My agreement with god – my way of acknowledging sobriety as a gift I’m graced with – is simply to try my best in each situation to do the most good I can for all concerned, which means applying the above 10 principles. For example, #3 and #8 mean I don’t eat meat by denying the horrors of factory ‘farms,’ or even shop at Walmart; #4 means being of service. Sometimes the rules conflict and I have to work out what “most good” means. For instance, to follow #5 – don’t gossip – I may reply “I don’t know” when I pretty much do. Or to fulfill #6 – don’t flirt – I may pretend to be indifferent when I’m not. But those bits of dishonesty fall under the “short of reckless harm” proviso in #3.
Then there’s the Al-Anon piece. Up until a few years ago, I thought #4 – giving kindness and love – was to be practiced unconditionally. You could treat me like shit and I’d just keep showing up with love, giving you the benefit of the doubt and killin’ you with kindness. Al-Anon’s “Don’t be a doormat” applied, I assumed, only to codependent wives and mothers slaving selflessly for those who used them.

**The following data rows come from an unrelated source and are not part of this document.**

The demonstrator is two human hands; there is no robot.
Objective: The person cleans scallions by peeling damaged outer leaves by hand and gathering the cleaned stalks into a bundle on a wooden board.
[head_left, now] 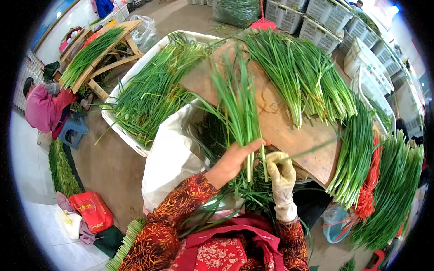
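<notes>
Bare and closed, my left hand grips a small bunch of garlic chives by the lower stems, with the green leaves pointing away from me. Just right of it, my right hand wears a pale glove. Its thumb and fingers pinch a single chive leaf, which is blurred and sticks out to the right. Beyond both hands lies a wooden board, where sorted chive bundles rest with their pale stem ends toward me. Loose leaves hang below my hands over a white sheet.
A white crate heaped with loose chives stands left of the board. Red twine hangs at the right beside more chive bundles. A person in pink sits at the far left near another wooden bench. Plastic crates are stacked behind.
</notes>
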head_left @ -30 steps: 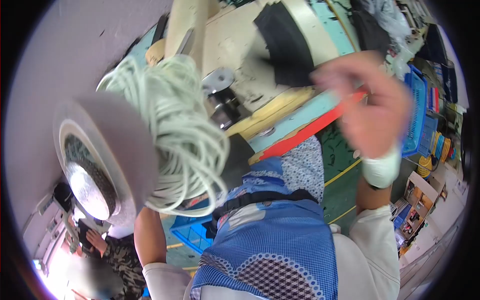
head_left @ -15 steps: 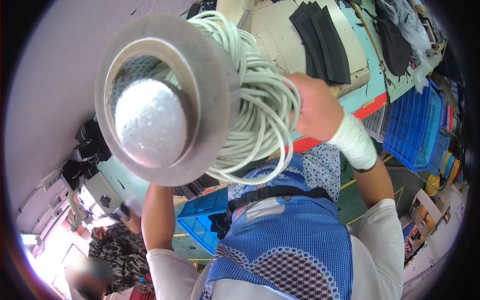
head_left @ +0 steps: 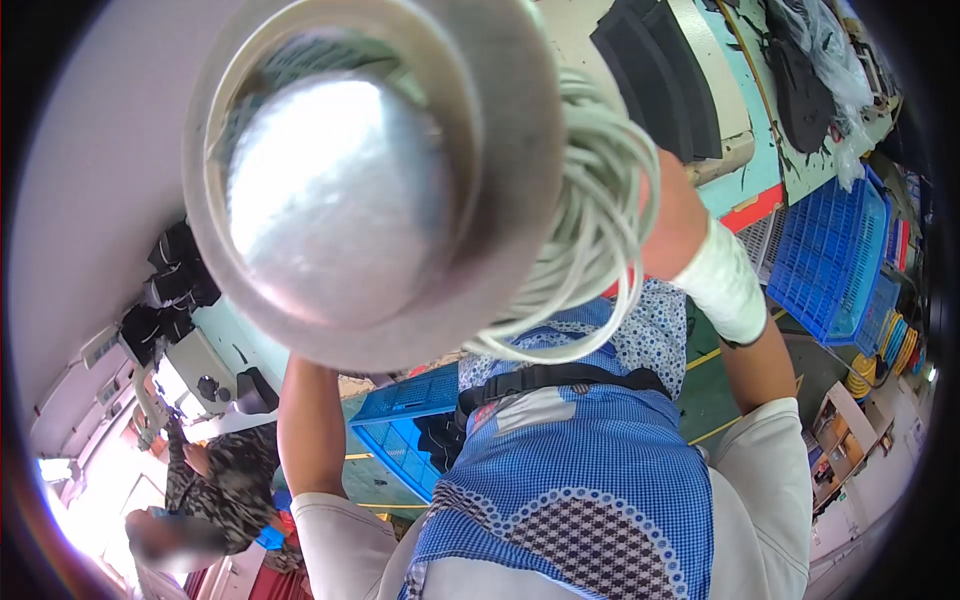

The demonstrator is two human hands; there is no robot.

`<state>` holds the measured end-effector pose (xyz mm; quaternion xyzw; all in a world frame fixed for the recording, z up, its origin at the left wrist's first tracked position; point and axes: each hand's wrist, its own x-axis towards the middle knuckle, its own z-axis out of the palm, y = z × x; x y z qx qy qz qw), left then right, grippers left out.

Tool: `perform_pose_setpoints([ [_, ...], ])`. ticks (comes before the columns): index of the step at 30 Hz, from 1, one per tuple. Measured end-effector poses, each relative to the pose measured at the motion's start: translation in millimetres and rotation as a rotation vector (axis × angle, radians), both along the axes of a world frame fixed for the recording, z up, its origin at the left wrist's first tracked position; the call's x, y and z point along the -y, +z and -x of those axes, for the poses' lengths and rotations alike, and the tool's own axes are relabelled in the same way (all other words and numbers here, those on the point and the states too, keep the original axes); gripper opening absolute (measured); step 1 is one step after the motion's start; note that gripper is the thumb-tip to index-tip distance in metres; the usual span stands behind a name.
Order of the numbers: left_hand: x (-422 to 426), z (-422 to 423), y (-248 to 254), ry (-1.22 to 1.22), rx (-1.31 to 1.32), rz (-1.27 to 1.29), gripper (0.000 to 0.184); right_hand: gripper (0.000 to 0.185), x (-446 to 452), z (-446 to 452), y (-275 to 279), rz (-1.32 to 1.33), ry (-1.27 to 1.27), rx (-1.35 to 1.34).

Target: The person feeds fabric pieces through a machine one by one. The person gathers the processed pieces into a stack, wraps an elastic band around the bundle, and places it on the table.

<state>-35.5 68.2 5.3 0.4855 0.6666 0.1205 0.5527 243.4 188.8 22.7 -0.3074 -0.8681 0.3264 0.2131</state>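
Note:
A round metal piece with a wide flat rim fills the upper left of the head view, close to the camera and blurred. Inside its ring sits a shiny metal dome. A thick coil of white cord bulges out behind its right side. My right hand, white wrapping around its wrist, is closed at the coil's right edge, with its fingers mostly hidden behind the cord. The left forearm rises behind the metal piece, which hides my left hand completely.
Dark curved pads lie on a pale machine bed. A black sole-shaped piece and clear plastic are farther right. Blue crates stand at right and under the table. Another person in a camouflage top is at left.
The metal piece and cord look larger, nearer the camera, and the cord has shifted right. My right hand has moved slightly right. The other person has changed posture.

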Motion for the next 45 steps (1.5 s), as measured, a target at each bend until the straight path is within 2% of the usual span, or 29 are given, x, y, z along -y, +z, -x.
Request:
perform_pose_setpoints([
  [1, -3, -5, 0, -0.01, -0.004, 0.008, 0.027, 0.016, 0, 5, 2, -0.003, 0.001, 0.0],
  [3, 1, -6, -8, 0.013, 0.016, 0.014, 0.026, 0.013, -8, -2, 14, 0.233, 0.089, -0.023],
  [4, 4, -4, -10, 0.04, 0.038, 0.022, 0.026, 0.013, -14, -15, 29, 0.214, 0.07, 0.005],
  [6, 10, 3, -11, 0.104, 0.096, 0.073, 0.026, 0.011, -26, -41, 67, 0.013, -0.145, -0.037],
  [7, 13, 7, -11, 0.132, 0.117, 0.101, 0.026, 0.011, -33, -48, 80, 0.01, -0.156, -0.016],
  [9, 13, 10, -14, 0.139, 0.122, 0.112, 0.025, 0.01, -48, -58, 97, -0.514, -0.324, -0.007],
  [10, 12, 12, -15, 0.139, 0.113, 0.111, 0.025, 0.009, -55, -60, 80, -0.432, -0.149, 0.054],
  [12, 9, 11, -16, 0.125, 0.099, 0.107, 0.025, 0.013, -39, -52, 47, -0.321, -0.084, 0.202],
  [14, 5, 10, -14, 0.108, 0.082, 0.097, 0.024, 0.018, -12, -34, 23, -0.217, -0.021, 0.132],
  [16, 0, 7, -11, 0.079, 0.056, 0.089, 0.024, 0.023, 3, -8, 16, -0.002, -0.062, 0.066],
  [17, -2, 5, -11, 0.061, 0.045, 0.086, 0.024, 0.023, 4, -1, 11, -0.007, -0.058, 0.058],
  [19, -5, -1, -10, 0.026, 0.028, 0.089, 0.024, 0.02, 1, 7, 6, 0.244, -0.097, -0.007],
  [21, -4, -7, -6, 0.002, 0.038, 0.113, 0.024, 0.016, -15, -13, 20, 0.334, 0.002, 0.023],
  [23, 6, -16, 2, -0.03, 0.083, 0.19, 0.024, 0.004, -27, -39, 56, 0.089, -0.135, -0.066],
  [24, 15, -22, 5, -0.062, 0.117, 0.223, 0.024, 0.007, -30, -49, 82, -0.033, -0.284, -0.117],
  [25, 30, -30, 3, -0.105, 0.177, 0.167, 0.027, 0.011, -35, -54, 107, -0.288, -0.379, -0.158],
  [26, 40, -42, -2, -0.205, 0.136, 0.045, 0.028, 0.011, -39, -56, 99, -0.287, -0.387, -0.157],
  [28, 80, -69, -33, -0.472, -0.34, -0.417, 0.043, 0.011, -47, -61, 63, -0.185, -0.173, 0.088],
  [29, 98, -84, -46, -0.477, -0.487, -0.483, 0.054, 0.02, -40, -53, 44, -0.289, -0.13, 0.232],
  [30, 105, -98, -51, -0.413, -0.477, -0.345, 0.05, 0.022, -29, -43, 34, -0.384, -0.056, 0.19],
  [31, 117, -102, -61, -0.357, -0.466, -0.344, 0.045, 0.021, -16, -34, 22, -0.386, -0.034, 0.086],
  [33, 131, -105, -60, -0.308, -0.441, -0.297, 0.037, 0.02, 8, -16, 8, -0.262, 0.03, 0.038],
  [36, 137, -105, -56, -0.276, -0.437, -0.241, 0.032, 0.016, 20, 7, -8, -0.22, 0.052, 0.063],
  [38, 148, -103, -66, -0.042, -0.095, -0.119, 0.031, 0.013, 22, 10, -22, -0.235, 0.084, 0.117],
  [39, 147, -105, -68, 0.066, 0.011, -0.141, 0.03, 0.012, 21, 12, -22, -0.248, 0.06, 0.115],
  [42, 146, -104, -61, 0.174, 0.095, -0.233, 0.029, 0.012, 24, 13, -18, -0.269, -0.051, 0.096],
  [44, 145, -88, -41, 0.342, 0.209, -0.112, 0.024, 0.009, 31, 11, -15, -0.147, -0.09, -0.039],
  [45, 138, -79, -24, 0.432, 0.35, -0.078, 0.025, 0.008, 35, 6, -12, -0.057, -0.027, -0.041],
])
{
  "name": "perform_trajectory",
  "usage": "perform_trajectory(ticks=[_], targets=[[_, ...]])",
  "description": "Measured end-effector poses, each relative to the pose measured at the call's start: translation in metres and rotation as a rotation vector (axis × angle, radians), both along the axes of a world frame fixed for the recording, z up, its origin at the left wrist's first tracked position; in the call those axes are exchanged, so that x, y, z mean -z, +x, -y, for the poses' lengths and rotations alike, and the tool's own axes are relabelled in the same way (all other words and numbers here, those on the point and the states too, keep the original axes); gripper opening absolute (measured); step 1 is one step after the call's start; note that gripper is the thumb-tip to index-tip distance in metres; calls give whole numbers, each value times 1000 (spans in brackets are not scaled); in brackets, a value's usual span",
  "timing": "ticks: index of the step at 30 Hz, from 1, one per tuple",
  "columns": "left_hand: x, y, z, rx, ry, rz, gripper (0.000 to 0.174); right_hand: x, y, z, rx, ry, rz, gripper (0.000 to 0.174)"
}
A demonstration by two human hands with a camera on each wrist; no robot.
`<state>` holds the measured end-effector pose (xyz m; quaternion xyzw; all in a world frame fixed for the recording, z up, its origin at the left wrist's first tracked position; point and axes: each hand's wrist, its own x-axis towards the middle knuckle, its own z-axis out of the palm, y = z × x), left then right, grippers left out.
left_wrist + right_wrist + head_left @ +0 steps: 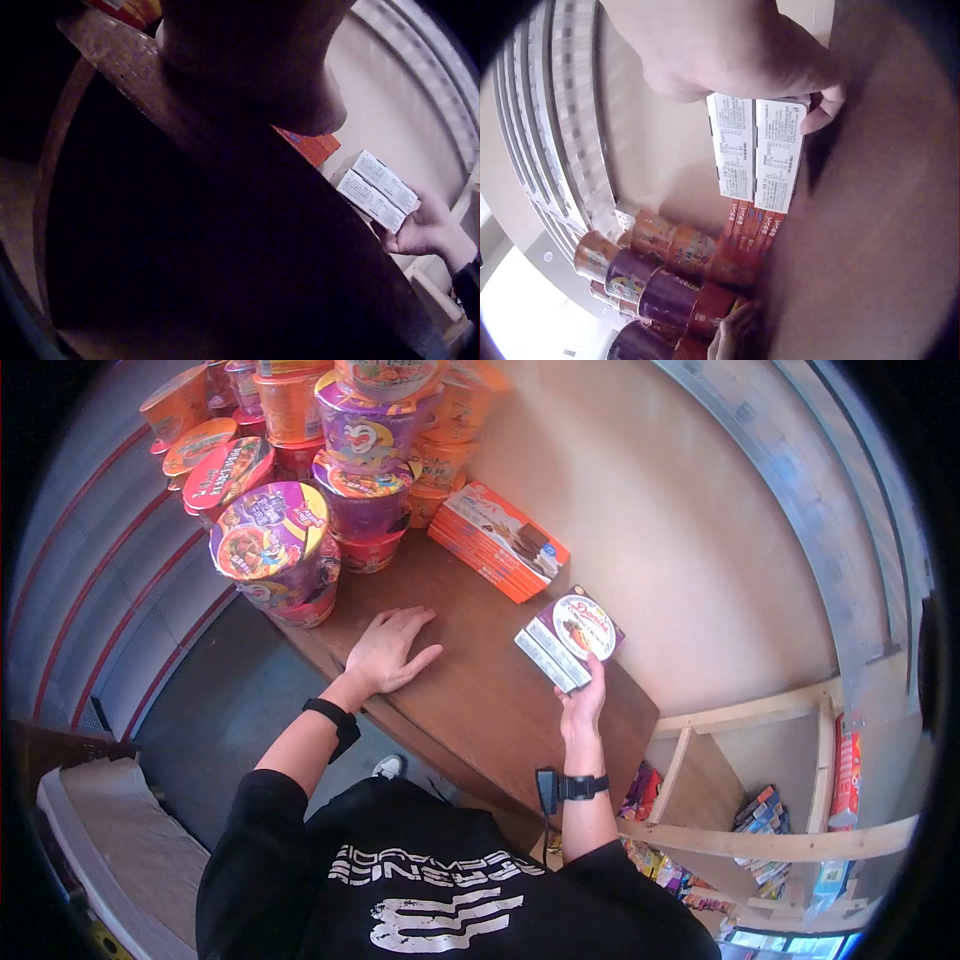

It took blatant abuse from those closest to me to drive home the fact that I need to recognize and respond to toxicity in others. People’s behavior tells me what they’re made of. If I overlook continuous patterns, I’m lying to both myself and them.
Detachment (#7), I’ve learned, applies to letting other people think of me as they choose: I can’t make them understand me. I can’t make them return goodwill no matter how much I beam their way. At a certain point, loving myself as god loves me (#10) means I have to set boundaries. Tortoises carry shells and roses sprout thorns for good reason: we often need protection to hold our own.
Of course there are plenty of times I screw up – times I choose fear, choose anger, choose self. Sometimes I wallow in loneliness and self-pity. Plus I once ordered a cheap tent from Walmart. But I never give up and say “fuck doing what’s right.” As soon as clarity returns, I own my mistakes and do my best to clean things up. It’s actually the easier, softer way, because I get to live in a beautiful, love-bright world with like-minded people.